Records from a collection:
##############################

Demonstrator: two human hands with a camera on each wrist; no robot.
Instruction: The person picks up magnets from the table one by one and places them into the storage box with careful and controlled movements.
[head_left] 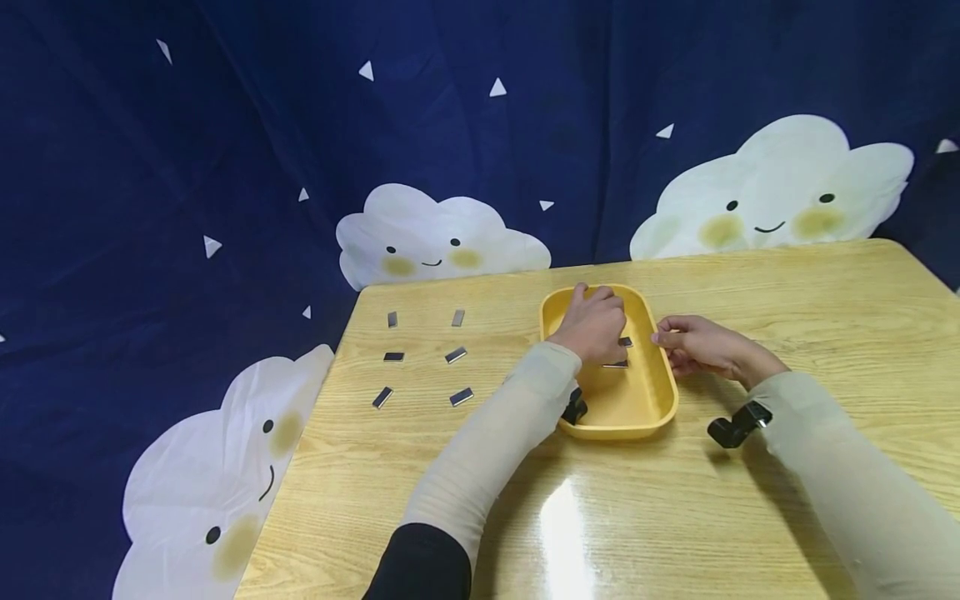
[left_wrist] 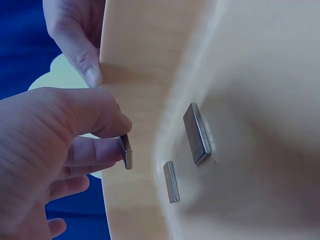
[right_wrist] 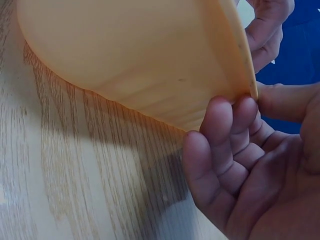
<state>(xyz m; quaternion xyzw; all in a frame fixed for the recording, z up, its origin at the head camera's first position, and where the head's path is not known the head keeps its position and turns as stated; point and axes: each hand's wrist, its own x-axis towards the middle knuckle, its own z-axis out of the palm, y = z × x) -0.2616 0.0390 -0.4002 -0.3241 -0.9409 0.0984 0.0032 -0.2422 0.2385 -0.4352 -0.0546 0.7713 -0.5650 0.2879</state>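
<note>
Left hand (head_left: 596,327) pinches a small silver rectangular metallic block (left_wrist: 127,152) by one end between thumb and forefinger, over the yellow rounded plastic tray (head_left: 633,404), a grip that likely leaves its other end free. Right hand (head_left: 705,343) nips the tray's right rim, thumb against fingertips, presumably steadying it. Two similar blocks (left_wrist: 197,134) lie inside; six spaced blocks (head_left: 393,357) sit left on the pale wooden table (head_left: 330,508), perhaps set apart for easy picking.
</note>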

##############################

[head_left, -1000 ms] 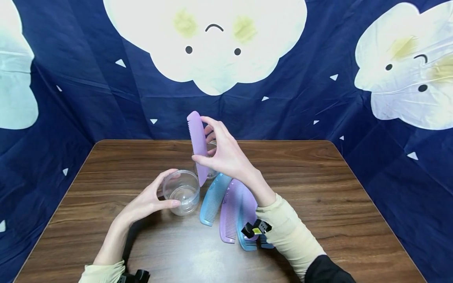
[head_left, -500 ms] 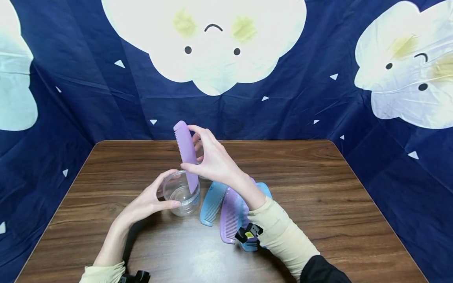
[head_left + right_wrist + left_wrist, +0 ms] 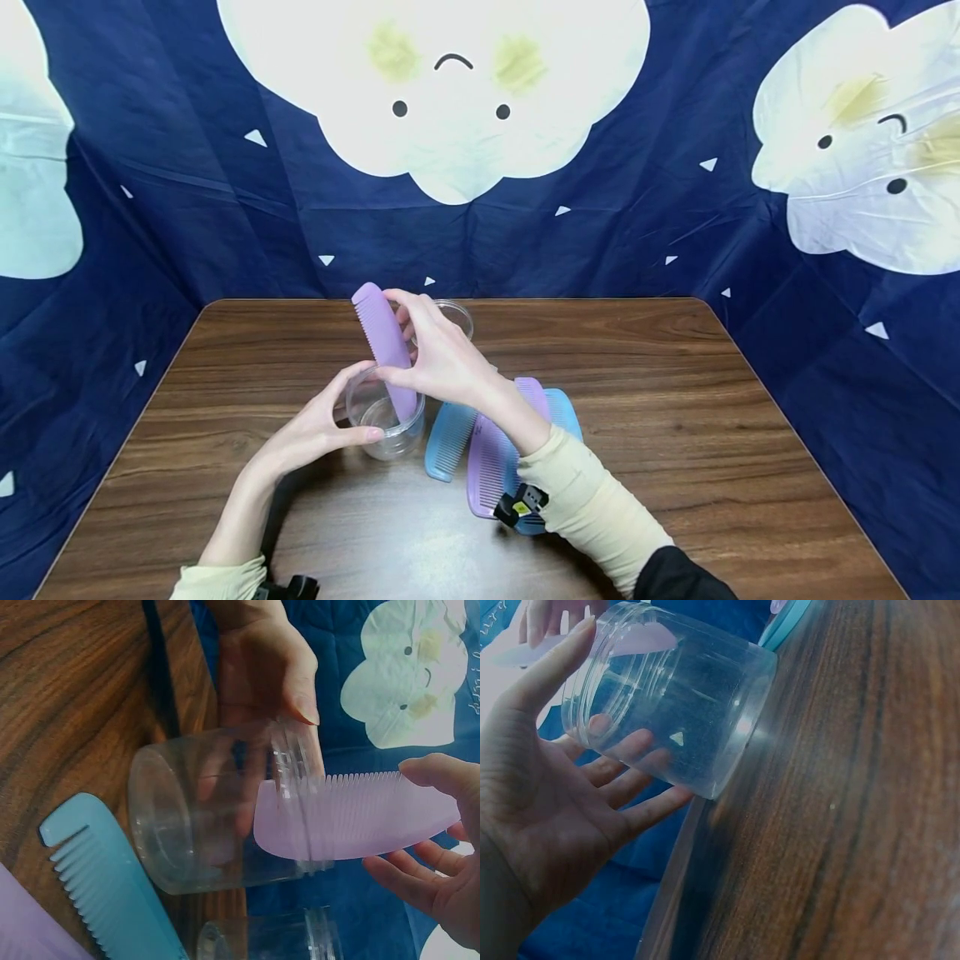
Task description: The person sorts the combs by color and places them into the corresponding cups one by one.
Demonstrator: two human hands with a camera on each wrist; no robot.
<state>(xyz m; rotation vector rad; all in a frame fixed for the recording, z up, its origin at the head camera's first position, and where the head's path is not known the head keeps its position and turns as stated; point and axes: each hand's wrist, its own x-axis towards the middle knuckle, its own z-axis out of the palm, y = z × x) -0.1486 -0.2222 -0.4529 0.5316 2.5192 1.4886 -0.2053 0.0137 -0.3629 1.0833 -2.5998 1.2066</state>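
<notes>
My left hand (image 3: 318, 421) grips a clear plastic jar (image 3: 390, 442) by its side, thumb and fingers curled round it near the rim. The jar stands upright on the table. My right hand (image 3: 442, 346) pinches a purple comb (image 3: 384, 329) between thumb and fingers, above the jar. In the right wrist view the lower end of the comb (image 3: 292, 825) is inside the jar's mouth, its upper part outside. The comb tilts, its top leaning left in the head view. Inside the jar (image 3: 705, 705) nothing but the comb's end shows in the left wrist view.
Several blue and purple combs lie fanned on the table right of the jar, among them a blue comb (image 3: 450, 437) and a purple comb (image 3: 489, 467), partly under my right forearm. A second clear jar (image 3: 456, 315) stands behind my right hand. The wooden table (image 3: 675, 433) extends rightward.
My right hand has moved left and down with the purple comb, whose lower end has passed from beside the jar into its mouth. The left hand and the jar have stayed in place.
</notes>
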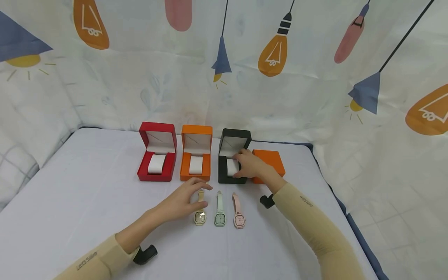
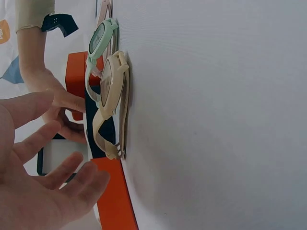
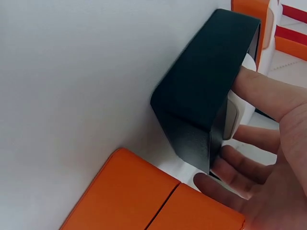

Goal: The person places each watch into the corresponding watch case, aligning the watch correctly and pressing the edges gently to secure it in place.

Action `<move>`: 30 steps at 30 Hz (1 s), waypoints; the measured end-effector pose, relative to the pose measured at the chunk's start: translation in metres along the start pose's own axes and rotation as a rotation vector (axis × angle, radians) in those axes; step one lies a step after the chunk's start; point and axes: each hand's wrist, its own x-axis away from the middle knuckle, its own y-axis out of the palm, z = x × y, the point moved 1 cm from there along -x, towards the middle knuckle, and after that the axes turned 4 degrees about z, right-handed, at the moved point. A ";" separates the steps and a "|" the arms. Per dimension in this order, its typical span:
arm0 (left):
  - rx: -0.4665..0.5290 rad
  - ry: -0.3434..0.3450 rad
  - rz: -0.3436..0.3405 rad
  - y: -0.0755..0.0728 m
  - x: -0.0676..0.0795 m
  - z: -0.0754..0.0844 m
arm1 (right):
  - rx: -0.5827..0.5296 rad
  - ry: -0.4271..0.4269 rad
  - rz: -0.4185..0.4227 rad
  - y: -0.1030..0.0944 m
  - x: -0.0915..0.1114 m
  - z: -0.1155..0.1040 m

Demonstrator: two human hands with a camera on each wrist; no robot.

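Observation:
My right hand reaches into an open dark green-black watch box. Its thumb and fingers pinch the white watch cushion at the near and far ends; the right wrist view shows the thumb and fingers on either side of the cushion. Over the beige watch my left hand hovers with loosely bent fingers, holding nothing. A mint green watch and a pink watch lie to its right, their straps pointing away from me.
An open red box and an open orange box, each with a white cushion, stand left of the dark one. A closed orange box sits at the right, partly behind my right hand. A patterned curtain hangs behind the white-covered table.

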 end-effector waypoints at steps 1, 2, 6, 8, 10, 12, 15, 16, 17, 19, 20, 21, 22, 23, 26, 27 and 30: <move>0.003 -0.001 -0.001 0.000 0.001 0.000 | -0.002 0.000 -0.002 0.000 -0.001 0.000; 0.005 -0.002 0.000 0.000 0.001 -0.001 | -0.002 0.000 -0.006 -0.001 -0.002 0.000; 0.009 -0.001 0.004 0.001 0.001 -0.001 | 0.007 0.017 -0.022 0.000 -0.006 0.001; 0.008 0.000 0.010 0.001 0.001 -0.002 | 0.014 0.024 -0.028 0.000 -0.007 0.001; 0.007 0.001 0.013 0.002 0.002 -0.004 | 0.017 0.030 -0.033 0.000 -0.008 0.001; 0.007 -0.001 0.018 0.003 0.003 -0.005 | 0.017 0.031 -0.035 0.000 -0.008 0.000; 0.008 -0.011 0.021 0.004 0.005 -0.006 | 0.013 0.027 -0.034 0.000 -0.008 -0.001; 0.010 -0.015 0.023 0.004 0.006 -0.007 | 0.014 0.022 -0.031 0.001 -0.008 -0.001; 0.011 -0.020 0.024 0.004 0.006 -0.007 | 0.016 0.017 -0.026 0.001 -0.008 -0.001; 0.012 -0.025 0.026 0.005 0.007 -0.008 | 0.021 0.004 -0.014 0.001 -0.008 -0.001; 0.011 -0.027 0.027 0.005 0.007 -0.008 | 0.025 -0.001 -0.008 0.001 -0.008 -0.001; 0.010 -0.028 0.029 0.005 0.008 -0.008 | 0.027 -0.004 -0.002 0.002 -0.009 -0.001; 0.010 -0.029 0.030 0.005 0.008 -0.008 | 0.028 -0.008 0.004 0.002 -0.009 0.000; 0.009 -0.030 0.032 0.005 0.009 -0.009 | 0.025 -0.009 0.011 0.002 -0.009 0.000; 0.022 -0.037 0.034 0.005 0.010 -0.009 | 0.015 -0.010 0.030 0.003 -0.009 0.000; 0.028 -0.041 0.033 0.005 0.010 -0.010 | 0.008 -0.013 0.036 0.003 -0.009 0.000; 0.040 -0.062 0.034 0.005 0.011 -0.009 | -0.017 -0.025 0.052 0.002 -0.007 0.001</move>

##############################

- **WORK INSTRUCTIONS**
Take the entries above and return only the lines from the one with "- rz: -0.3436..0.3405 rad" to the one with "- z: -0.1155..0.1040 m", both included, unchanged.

- **THE ANSWER**
  - rz: -0.3436..0.3405 rad
  - y: -0.0755..0.0728 m
  - x: -0.0676..0.0795 m
  - z: -0.0754..0.0844 m
arm1 (right):
  - rx: -0.5827..0.5296 rad
  - ry: -0.4271..0.4269 rad
  - rz: -0.4185..0.4227 rad
  - y: -0.1030..0.0944 m
  - x: -0.0915..0.1114 m
  - z: -0.1155..0.1040 m

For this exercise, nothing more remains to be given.